*WORK REQUEST*. The whole listing should be retyped exactly as it appears.

*GIVEN DATA*.
^^^^^^^^^^^^^^^^

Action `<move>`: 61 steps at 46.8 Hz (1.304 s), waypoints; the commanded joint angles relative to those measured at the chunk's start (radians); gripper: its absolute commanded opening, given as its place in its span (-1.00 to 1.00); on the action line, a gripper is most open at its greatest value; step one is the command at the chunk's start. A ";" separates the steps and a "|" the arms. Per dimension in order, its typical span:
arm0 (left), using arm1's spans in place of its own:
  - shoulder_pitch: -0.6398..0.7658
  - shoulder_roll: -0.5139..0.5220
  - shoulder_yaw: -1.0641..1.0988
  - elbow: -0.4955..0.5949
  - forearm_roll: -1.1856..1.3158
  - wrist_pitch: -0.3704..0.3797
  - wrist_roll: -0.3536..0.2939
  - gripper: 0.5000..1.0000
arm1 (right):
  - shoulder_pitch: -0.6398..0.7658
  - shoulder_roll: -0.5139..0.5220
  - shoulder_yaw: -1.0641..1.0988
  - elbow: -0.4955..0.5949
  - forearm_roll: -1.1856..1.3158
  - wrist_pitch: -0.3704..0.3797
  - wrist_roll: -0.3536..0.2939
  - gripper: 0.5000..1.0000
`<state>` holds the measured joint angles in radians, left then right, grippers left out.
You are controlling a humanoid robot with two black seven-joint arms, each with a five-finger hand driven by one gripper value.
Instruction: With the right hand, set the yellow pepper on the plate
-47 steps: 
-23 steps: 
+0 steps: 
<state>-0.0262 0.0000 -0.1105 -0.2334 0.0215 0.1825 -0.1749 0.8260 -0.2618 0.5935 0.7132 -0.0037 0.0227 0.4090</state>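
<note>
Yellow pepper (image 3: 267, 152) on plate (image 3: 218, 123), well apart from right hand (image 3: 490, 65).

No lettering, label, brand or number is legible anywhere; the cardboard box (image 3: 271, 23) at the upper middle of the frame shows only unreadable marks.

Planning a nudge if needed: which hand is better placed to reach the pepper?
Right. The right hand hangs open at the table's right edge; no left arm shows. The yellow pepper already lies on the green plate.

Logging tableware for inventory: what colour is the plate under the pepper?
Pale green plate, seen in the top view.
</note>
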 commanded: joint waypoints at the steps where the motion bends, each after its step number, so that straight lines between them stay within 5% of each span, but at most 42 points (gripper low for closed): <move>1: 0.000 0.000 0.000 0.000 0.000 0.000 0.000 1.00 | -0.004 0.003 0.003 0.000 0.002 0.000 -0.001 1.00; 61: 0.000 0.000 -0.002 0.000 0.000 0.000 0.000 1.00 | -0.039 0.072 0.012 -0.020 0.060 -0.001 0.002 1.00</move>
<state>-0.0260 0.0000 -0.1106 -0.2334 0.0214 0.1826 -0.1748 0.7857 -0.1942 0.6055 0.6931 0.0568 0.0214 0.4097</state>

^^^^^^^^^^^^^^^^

*RESULT OF THIS EXERCISE*.
Action `<move>`: 61 steps at 46.8 Hz (1.304 s), waypoints; the commanded joint angles relative to those measured at the chunk's start (radians); gripper: its absolute commanded opening, given as its place in its span (-1.00 to 1.00); on the action line, a gripper is most open at its greatest value; step one is the command at the chunk's start. A ";" separates the steps and a "|" the arms. Per dimension in order, its typical span:
arm0 (left), using arm1's spans in place of its own:
  - shoulder_pitch: -0.6398..0.7658
  - shoulder_roll: -0.5139..0.5220
  - shoulder_yaw: -1.0641..1.0988
  - elbow: -0.4955..0.5949
  - forearm_roll: -1.1856..1.3158
  - wrist_pitch: -0.3704..0.3797
  - wrist_roll: -0.3536..0.2939
  - gripper: 0.5000..1.0000
arm1 (right):
  - shoulder_pitch: -0.6398..0.7658
  - shoulder_roll: -0.5139..0.5220
  - shoulder_yaw: -1.0641..1.0988
  - elbow: -0.4955..0.5949
  - forearm_roll: -1.1856..1.3158
  - wrist_pitch: -0.3704..0.3797
  - wrist_roll: -0.3536..0.2939
  - gripper: 0.5000..1.0000
`<state>` holds the measured joint angles in radians, left then right, grippers left out.
You are controlling a humanoid robot with two black seven-joint arms, each with a five-finger hand driven by one gripper value.
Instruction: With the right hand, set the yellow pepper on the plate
-47 steps: 
-23 steps: 
+0 steps: 
<state>-0.0262 0.0000 -0.1105 -0.2334 0.0215 0.1825 -0.1749 0.8260 -0.2618 0.5935 0.7132 -0.0037 0.0227 0.4090</state>
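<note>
Yellow pepper (image 3: 267, 152) on plate (image 3: 218, 123), well apart from right hand (image 3: 490, 65).

No lettering, label, brand or number is legible anywhere; the cardboard box (image 3: 271, 23) at the upper middle of the frame shows only unreadable marks.

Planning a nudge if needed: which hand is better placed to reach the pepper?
Right. The right hand hangs open at the table's right edge; no left arm shows. The yellow pepper already lies on the green plate.

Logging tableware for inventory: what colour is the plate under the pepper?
Pale green plate, seen in the top view.
</note>
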 commanded: joint waypoints at the steps where the motion bends, each after its step number, so that straight lines between them stay within 5% of each span, but at most 42 points (gripper low for closed): <move>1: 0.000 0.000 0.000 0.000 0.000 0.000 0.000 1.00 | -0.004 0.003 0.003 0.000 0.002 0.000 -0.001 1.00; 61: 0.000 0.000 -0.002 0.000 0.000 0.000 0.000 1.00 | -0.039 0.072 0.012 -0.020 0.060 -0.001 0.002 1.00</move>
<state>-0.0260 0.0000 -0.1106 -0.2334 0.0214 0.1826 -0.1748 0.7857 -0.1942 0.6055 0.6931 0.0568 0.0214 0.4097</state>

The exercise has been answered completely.